2.6 Residuals and Model Checking
Recall that for linear models, we define the residuals to be the differences between the observed and fitted values \(y_i-\hat{\mu}^{(0)}_i,\; i = 1, \ldots, n\). In fact, both the scaled deviance and Pearson \(X^2\) statistic for a normal GLM are the sum of the squared residuals divided by \(\sigma^2\). We can generalise this to define residuals for other generalised linear models in a natural way.
For any GLM~we define the Pearson residuals to be \[ e^P_i={{y_i-\hat{\mu}_i^{(0)}}\over{\widehat{Var}(Y_i)^{1\over 2}}}\qquad i = 1, \ldots, n. \] Then, from (2.12), \(X^2\) is the sum of the squared Pearson residuals.
For any GLM~we define the deviance residuals to be \[ e^D_i={\rm sign}(y_i-\hat{\mu}_i^{(0)}) \left[{{y_i[\hat{\theta}^{(s)}_i-\hat{\theta}^{(0)}_i] -[b(\hat{\theta}^{(s)}_i)-b(\hat{\theta}^{(0)}_i)]} \over{\phi_i}}\right]^{1\over 2},\qquad i = 1, \ldots, n, \] where \({\rm sign}(x)=1\) if \(x>0\) and \(-1\) if \(x<0\). Then, from (2.10), the scaled deviance, \(L_{0}\), is the sum of the squared deviance residuals.
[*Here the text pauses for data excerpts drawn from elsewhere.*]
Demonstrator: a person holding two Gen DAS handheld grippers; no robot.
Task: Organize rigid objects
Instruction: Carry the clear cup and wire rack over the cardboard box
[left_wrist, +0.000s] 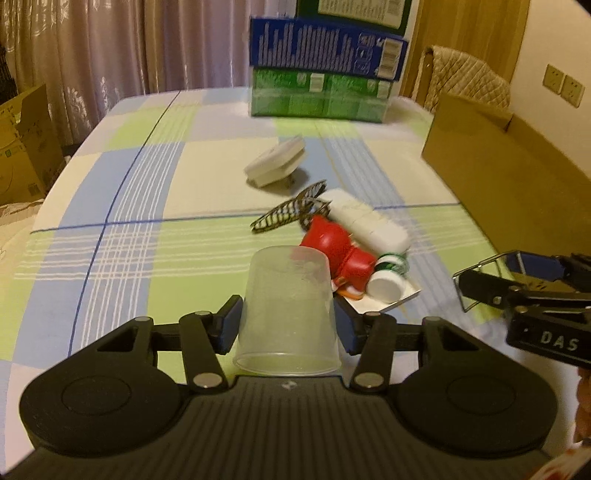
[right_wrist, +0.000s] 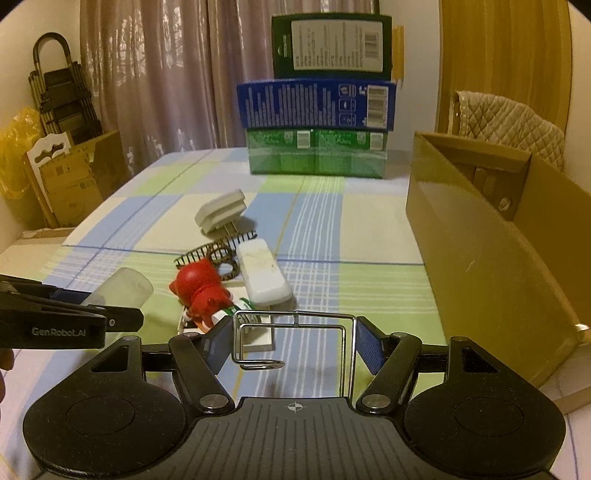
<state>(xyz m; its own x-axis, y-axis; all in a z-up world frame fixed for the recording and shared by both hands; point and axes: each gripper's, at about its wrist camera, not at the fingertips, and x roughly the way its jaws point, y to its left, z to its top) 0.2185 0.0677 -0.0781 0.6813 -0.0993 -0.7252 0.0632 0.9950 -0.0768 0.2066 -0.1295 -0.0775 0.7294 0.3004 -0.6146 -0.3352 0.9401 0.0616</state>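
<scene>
My left gripper (left_wrist: 288, 325) is shut on a clear plastic cup (left_wrist: 288, 306), held lying with its mouth toward the camera; it also shows in the right wrist view (right_wrist: 118, 290). My right gripper (right_wrist: 291, 343) is shut on a bent metal wire holder (right_wrist: 295, 339), which also shows in the left wrist view (left_wrist: 480, 269). Ahead on the checked tablecloth lie a red toy figure (left_wrist: 336, 251), a white oblong case (left_wrist: 369, 221), a small green-and-white bottle (left_wrist: 388, 277), a striped hair clip (left_wrist: 291, 210) and a white plug adapter (left_wrist: 275, 162).
An open cardboard box (right_wrist: 480, 251) stands at the table's right side. Stacked green and blue cartons (right_wrist: 317, 125) stand at the far edge. A white card (left_wrist: 391, 301) lies under the bottle. More cardboard boxes (right_wrist: 62, 184) and a folded ladder (right_wrist: 59, 92) stand at the left, off the table.
</scene>
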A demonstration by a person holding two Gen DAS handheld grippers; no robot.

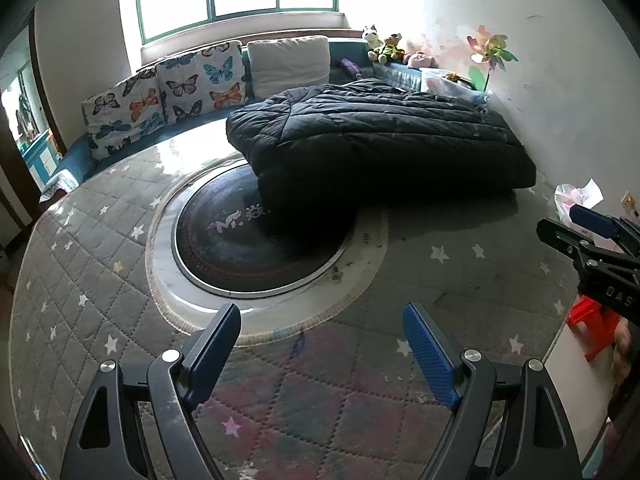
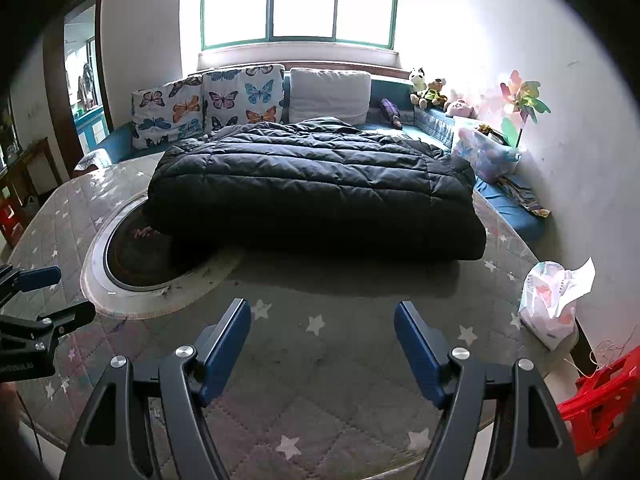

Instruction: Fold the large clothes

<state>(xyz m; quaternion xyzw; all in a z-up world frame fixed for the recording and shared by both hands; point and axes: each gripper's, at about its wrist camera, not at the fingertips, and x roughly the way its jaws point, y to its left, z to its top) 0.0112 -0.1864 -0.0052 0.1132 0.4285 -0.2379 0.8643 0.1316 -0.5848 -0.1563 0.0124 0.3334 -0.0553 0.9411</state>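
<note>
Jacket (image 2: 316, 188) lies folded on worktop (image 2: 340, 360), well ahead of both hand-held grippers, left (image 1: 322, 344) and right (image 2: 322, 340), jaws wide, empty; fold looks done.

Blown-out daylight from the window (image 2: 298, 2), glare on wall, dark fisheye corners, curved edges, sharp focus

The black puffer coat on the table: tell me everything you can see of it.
The black puffer coat is quilted in stitched panels, slightly shiny and thick. It lies folded into a bulky rough rectangle at the far side of the star-patterned table cover, one corner overhanging the dark round centre disc. Neither claw touches it; both hover open short of it.
</note>
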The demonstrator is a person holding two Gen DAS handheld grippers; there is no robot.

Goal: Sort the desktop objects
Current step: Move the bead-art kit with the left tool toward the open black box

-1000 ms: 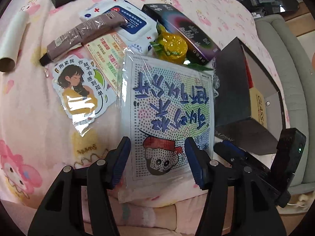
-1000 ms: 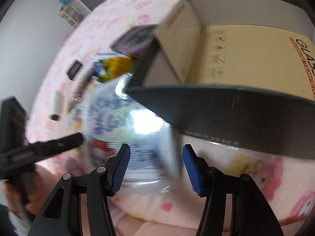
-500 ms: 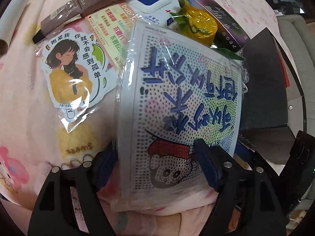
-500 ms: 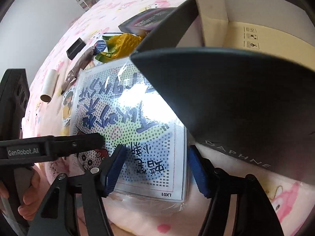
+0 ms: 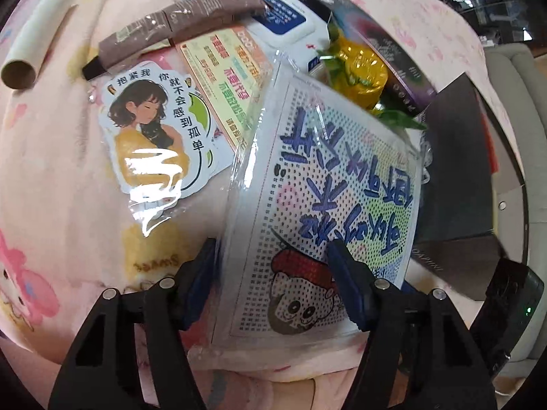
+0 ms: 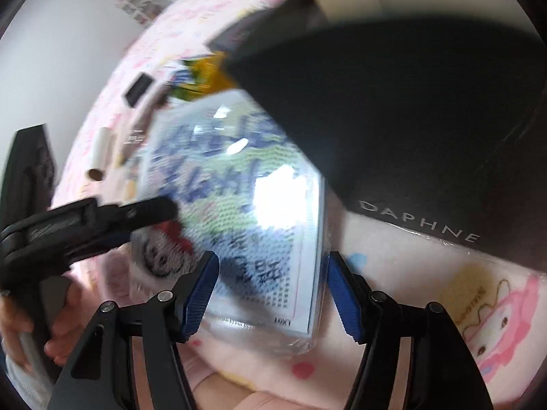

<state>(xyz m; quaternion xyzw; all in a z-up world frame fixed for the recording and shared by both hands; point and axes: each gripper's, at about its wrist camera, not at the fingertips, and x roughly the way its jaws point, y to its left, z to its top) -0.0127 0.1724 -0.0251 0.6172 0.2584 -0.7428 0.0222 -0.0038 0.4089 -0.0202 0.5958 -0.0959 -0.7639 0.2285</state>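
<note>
Pink cartoon-print blanket (image 5: pixel 51 177) carries the clutter; on it, just beside the open black cardboard box (image 6: pixel 427 119), lies my target, the plastic-wrapped dotted craft sheet with blue lettering (image 5: pixel 328 212). My left claw (image 5: pixel 273 283) has just been narrowing, jaws straddling the sheet's near edge, one below it, one above, not clamped. My right claw (image 6: pixel 271 294) stands spread about the near corner. Slippery film could slide out, or bend if both pull unevenly. Both point steeply down
</note>
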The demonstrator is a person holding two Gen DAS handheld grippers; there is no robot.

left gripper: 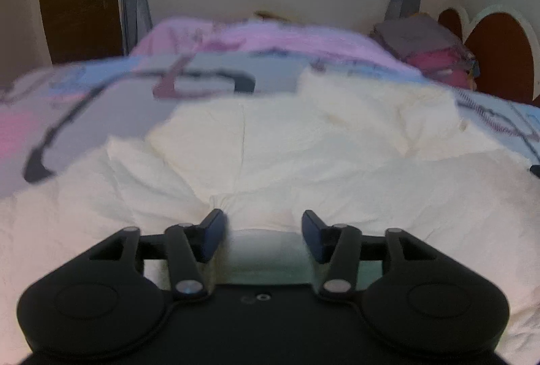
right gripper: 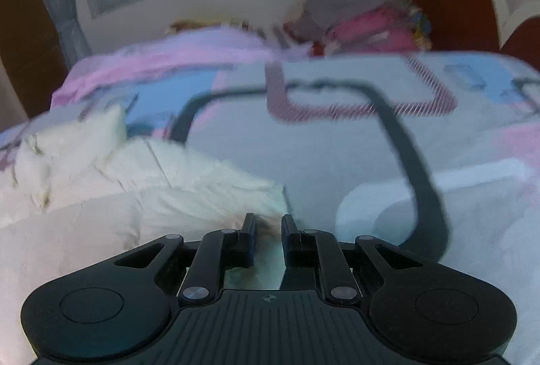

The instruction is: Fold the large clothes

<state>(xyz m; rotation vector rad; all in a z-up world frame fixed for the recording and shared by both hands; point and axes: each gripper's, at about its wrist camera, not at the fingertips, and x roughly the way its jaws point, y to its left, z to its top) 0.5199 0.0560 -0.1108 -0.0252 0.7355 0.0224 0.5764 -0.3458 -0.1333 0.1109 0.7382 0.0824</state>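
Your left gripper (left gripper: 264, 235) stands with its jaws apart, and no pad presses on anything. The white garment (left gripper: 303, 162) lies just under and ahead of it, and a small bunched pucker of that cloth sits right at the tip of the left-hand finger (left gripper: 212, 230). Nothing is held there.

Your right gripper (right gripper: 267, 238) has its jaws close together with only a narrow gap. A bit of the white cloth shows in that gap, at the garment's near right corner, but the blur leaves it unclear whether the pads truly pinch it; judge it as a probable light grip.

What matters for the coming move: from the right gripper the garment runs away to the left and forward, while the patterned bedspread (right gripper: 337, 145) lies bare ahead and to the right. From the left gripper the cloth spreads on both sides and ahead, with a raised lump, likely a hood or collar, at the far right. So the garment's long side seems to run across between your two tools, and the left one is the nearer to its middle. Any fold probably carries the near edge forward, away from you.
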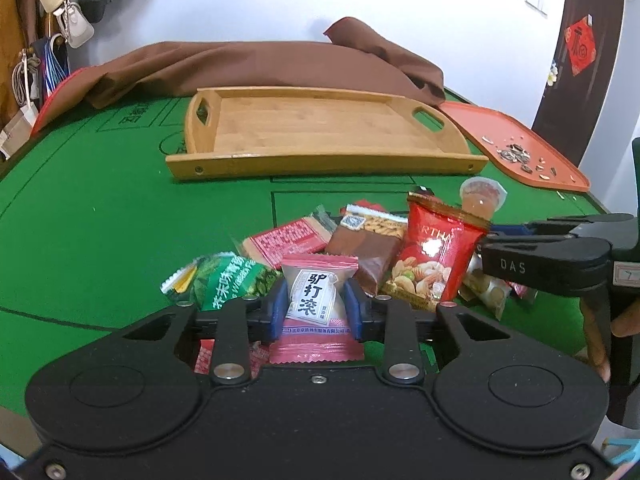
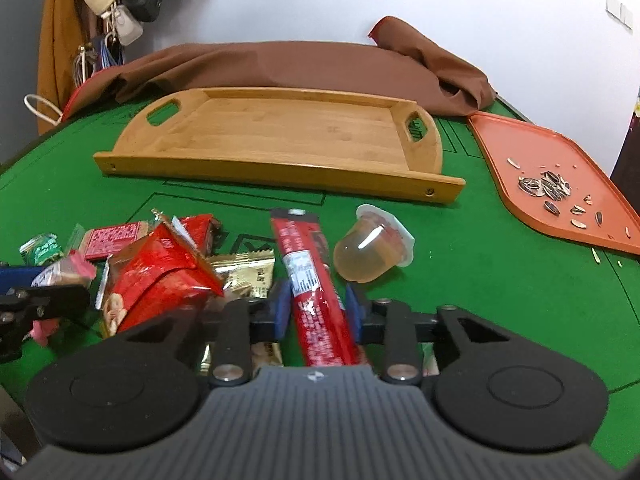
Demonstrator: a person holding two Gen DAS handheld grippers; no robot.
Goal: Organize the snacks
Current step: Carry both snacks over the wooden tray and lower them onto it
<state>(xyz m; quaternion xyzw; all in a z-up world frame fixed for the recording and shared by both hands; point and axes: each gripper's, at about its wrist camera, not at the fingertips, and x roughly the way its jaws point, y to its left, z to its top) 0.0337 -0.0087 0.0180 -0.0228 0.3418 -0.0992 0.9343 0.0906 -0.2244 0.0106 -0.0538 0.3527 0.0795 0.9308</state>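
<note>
We see a green felt bench (image 1: 80,220) with a heap of snacks near its front edge and an empty wooden tray (image 1: 320,128) lying farther back, well apart from the heap.

From the left wrist view, the left hand-held gripper (image 1: 316,300) is closed narrow on a pink-and-white snack packet (image 1: 314,296); its blue pads (image 1: 276,304) press the packet from both sides, and the packet stands upright between them. Just to its left lies a green packet (image 1: 228,280). Behind it sit a pink-labelled flat packet (image 1: 288,240), a brown peanut bar (image 1: 368,248) and a red bag of mixed crackers (image 1: 436,256), which leans upright. A jelly cup (image 1: 482,196) stands behind the red bag.

From the right wrist view, the right hand-held gripper (image 2: 318,308) is clamped on a long red stick packet (image 2: 316,280), which runs lengthwise between its blue pads (image 2: 282,308), its far end pointing toward the tray (image 2: 280,136). The jelly cup (image 2: 372,246) lies tipped on its side just to the right of the stick packet. To the left are the red cracker bag (image 2: 160,276) and a gold packet (image 2: 248,272), touching each other.

An orange plastic tray (image 2: 520,148) with sunflower seeds (image 2: 544,186) scattered on it sits at the right of the bench, beside the wooden tray. A brown cloth (image 2: 300,68) is bunched along the far edge, behind both trays. Bags (image 1: 76,20) hang at the far left.
</note>
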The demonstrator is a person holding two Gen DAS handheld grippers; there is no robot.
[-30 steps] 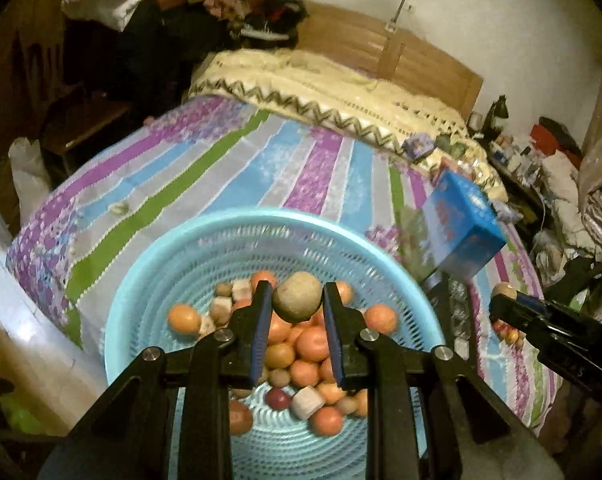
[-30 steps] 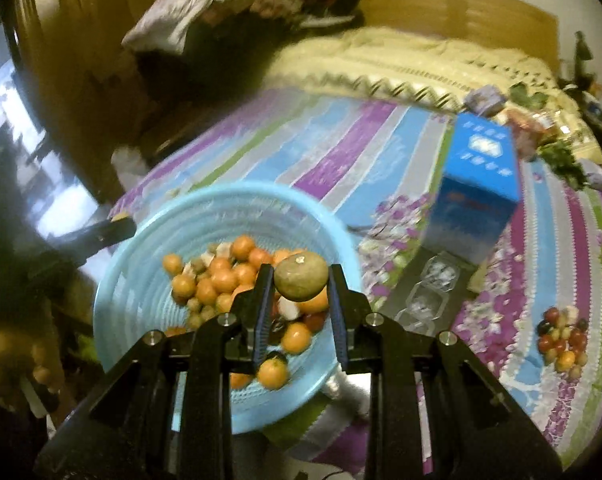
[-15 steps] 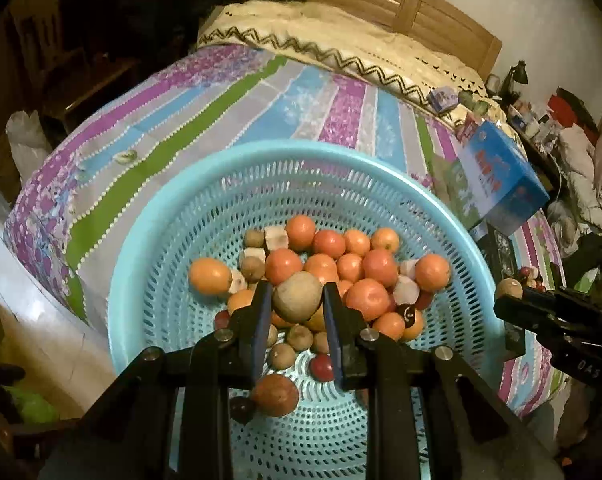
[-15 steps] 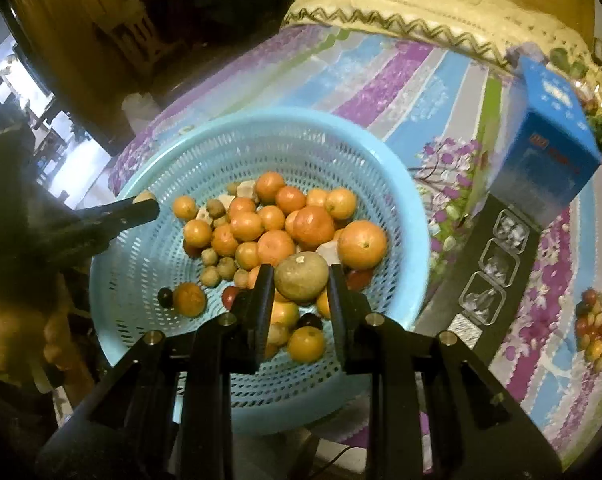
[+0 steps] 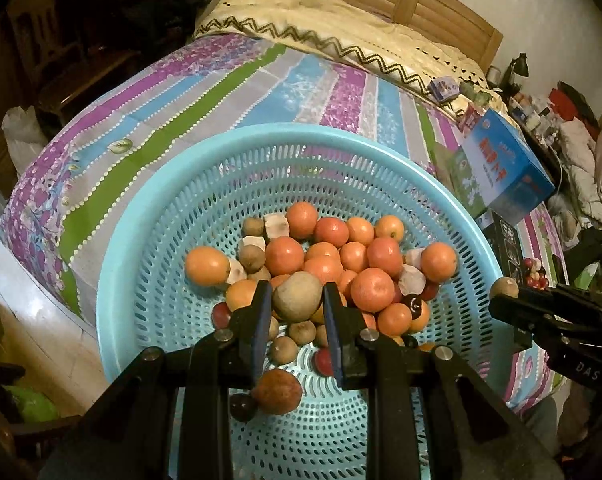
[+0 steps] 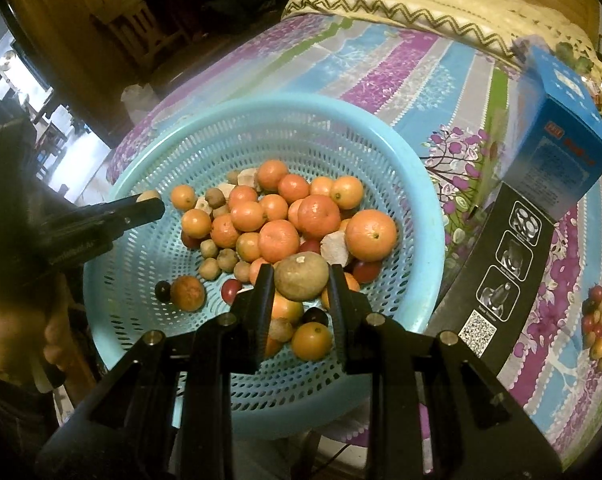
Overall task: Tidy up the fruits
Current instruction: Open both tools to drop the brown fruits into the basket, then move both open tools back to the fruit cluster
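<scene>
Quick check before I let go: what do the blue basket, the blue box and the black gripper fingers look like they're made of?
Basket: moulded plastic, fairly glossy; even rows of slots and a smooth rolled rim.
Blue box: printed cardboard, slightly shiny; sharp folded edges and print.
Left gripper and right gripper: fingers look like matte black plastic with metal screw heads; possibly painted metal. Each is shut on a brownish fruit.
</scene>
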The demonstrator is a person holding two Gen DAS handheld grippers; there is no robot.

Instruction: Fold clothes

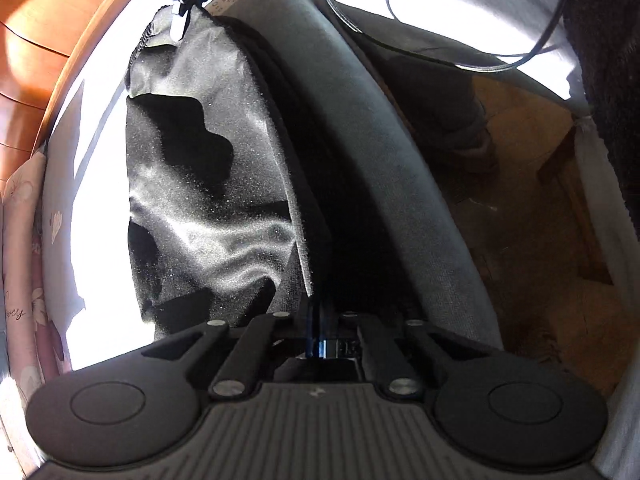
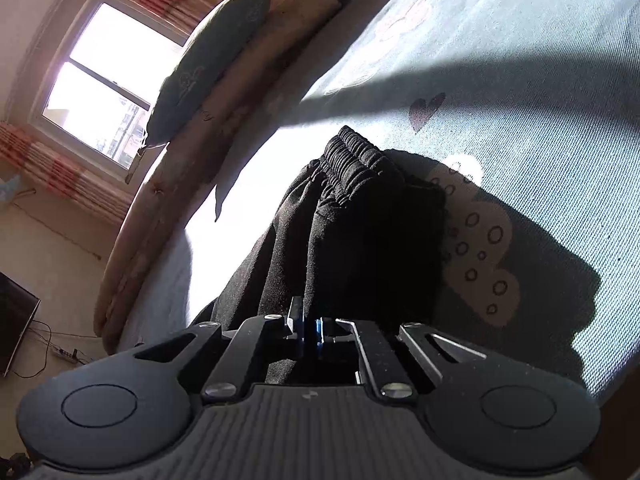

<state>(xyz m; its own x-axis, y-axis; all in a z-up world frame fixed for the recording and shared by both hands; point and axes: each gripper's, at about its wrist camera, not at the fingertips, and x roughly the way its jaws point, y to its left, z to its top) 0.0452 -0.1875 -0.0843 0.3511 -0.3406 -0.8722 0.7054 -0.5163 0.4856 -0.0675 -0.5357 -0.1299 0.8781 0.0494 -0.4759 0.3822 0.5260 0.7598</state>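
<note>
Left wrist view: the black trousers (image 1: 208, 184) hang stretched between both grippers above the pale bedsheet (image 1: 96, 200), one edge pinched by the closed left gripper (image 1: 316, 320) at 6 o'clock, the far corner clamped by the right gripper (image 1: 182, 12) at 11 o'clock. In the right wrist view the right gripper (image 2: 308, 328) is closed on cloth at 6 o'clock, and the elastic waistband (image 2: 352, 152) bunches toward 12 o'clock over the patterned sheet (image 2: 520, 80). The left hold looks thin, only a sliver of hem between the jaws, so a sideways tug could pull it free and drop that side. The slack middle could also crease, spoiling the fold. A pillow (image 2: 212, 60) lies at 10 o'clock.
</note>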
When \(\phi_i=\sigma^2/m_i\) and \(\sigma^2\) is unknown, as in Section 2.5, the expressions above need to be multiplied through by \(\sigma^2\) to eliminate dependence on the unknown dispersion parameter. Therefore, for a normal GLM~the Pearson and deviance residuals are both equal to the usual residuals, \(y_i-\hat{\mu}^{(0)}_i,\; i = 1, \ldots, n\).
Both the Pearson and deviance residuals can be standardised by dividing through by \((1-h_{ii})^{1/2}\), as in Section 1.4. The derived residuals \[ r_i^*=r^D_i+\frac{1}{r^D_i}\log(r^P_i/r^D_i) \] are close to normal for a wide range of models, where \(r^D_i\) and \(r^P_i\) are the standardised deviance and Pearson residuals, respectively.
Generalised linear model checking, using residuals, is based on the same kind of diagnostic plots, as were suggested for linear models in Section 1.7. Similarly, the Cook’s distance \(C_j\) for linear models can be adapted for GLMs by using Pearson residuals.